▶ [EXERCISE] Looking at the data below, state how many lines contain "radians". No other words are wanted.

** Opening DATASET EXCERPTS block **

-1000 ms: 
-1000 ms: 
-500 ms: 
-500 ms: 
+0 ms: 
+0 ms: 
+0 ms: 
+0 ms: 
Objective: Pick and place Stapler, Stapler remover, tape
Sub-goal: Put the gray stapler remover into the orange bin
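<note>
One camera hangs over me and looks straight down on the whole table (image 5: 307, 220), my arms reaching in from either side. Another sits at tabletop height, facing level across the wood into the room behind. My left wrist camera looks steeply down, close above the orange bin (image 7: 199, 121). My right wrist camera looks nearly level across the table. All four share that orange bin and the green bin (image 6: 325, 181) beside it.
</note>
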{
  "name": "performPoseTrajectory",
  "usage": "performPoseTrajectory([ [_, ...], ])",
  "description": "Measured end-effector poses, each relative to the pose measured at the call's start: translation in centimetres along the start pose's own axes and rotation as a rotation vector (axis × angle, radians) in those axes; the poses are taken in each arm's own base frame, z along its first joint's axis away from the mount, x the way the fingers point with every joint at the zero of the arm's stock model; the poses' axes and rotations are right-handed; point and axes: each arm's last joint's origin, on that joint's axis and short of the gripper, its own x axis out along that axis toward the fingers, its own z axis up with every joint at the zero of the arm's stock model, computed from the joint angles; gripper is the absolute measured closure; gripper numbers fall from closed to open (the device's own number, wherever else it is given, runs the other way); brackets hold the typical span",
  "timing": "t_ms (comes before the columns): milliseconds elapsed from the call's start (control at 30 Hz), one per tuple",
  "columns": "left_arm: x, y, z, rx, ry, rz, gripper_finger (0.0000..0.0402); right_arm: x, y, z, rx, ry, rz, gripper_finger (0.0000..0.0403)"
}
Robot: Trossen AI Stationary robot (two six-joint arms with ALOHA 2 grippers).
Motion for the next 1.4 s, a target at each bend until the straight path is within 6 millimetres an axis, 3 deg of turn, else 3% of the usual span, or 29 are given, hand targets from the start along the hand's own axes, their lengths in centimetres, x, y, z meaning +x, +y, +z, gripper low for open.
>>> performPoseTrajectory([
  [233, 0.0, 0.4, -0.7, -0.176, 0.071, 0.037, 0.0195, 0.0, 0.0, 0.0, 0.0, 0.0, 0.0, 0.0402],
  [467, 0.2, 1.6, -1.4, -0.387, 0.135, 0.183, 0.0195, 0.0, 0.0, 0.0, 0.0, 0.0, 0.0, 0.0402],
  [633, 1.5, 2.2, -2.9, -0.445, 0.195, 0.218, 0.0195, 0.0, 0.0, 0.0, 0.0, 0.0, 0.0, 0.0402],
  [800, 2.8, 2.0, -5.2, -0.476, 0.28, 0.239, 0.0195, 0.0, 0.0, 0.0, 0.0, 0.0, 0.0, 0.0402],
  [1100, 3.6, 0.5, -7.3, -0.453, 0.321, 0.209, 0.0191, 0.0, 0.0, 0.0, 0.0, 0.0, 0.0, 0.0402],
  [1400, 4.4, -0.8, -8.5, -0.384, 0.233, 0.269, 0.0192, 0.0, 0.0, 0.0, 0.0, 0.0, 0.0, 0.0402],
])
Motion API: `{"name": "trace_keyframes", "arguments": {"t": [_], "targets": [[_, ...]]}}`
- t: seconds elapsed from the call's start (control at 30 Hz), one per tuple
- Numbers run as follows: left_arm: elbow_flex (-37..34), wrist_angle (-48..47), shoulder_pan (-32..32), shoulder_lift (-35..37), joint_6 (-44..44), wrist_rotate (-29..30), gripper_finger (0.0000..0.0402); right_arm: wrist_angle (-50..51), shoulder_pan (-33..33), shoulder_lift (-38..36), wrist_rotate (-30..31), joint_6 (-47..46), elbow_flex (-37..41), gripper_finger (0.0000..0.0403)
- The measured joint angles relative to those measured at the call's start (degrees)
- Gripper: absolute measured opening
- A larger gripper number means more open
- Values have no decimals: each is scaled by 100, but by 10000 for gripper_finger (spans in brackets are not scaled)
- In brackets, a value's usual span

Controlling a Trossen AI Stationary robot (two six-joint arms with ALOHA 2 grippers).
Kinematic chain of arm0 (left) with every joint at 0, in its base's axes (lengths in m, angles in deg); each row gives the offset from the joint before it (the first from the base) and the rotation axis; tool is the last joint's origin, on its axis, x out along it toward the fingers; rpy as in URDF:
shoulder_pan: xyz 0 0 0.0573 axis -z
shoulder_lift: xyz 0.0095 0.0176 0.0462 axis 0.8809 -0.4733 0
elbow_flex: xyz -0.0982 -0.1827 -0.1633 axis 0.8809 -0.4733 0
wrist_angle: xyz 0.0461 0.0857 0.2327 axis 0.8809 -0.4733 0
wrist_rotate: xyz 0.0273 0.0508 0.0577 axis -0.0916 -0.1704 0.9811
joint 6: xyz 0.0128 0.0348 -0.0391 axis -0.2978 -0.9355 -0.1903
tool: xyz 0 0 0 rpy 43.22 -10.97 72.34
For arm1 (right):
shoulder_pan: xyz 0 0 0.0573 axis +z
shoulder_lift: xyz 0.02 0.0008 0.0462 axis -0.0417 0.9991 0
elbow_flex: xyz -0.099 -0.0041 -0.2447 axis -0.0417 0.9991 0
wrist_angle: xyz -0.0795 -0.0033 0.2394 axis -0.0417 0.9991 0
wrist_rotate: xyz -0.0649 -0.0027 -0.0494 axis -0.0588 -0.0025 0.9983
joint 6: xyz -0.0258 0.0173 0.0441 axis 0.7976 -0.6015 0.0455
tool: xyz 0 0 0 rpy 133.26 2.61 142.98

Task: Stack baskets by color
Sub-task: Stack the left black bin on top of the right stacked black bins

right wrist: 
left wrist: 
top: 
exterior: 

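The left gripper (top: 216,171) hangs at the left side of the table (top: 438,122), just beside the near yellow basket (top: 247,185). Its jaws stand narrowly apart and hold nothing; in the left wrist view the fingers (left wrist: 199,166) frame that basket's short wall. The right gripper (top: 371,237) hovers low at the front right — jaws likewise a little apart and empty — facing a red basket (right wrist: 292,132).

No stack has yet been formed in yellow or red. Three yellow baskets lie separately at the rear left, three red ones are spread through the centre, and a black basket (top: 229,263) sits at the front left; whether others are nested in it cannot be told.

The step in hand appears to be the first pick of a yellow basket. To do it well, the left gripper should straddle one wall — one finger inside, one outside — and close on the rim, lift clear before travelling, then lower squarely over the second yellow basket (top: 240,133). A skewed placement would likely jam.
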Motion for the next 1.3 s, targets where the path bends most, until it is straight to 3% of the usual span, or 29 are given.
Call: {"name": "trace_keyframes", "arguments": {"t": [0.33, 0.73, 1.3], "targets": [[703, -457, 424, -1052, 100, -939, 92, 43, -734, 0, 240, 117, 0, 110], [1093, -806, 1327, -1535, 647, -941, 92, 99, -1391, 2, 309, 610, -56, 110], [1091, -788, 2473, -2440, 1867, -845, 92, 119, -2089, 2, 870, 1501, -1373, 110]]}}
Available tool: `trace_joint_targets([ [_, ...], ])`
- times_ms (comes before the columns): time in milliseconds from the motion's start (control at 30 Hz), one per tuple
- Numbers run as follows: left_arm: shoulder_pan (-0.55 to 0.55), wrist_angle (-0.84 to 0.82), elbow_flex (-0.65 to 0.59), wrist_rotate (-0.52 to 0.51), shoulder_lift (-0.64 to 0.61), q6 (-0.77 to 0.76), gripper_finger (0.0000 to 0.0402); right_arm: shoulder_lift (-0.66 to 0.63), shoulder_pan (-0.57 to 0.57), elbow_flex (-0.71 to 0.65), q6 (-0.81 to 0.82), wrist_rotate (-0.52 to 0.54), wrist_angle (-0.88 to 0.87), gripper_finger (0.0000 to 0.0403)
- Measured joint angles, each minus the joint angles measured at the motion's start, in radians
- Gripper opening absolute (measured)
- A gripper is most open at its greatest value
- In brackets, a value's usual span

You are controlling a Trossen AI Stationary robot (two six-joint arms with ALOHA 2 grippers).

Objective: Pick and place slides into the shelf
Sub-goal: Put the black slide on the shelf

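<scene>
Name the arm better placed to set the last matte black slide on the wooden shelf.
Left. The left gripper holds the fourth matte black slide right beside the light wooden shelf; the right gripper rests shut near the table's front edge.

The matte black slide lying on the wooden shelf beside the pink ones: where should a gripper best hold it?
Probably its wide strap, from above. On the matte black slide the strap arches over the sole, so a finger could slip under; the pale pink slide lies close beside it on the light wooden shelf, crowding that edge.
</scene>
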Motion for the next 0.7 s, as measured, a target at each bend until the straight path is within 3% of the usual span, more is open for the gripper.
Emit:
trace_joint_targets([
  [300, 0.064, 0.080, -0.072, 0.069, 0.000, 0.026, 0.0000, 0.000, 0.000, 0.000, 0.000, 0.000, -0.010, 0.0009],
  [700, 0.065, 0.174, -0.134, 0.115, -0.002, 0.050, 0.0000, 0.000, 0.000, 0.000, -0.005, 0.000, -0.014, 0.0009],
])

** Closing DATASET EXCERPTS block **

▶ [RESULT OF THIS EXERCISE] 2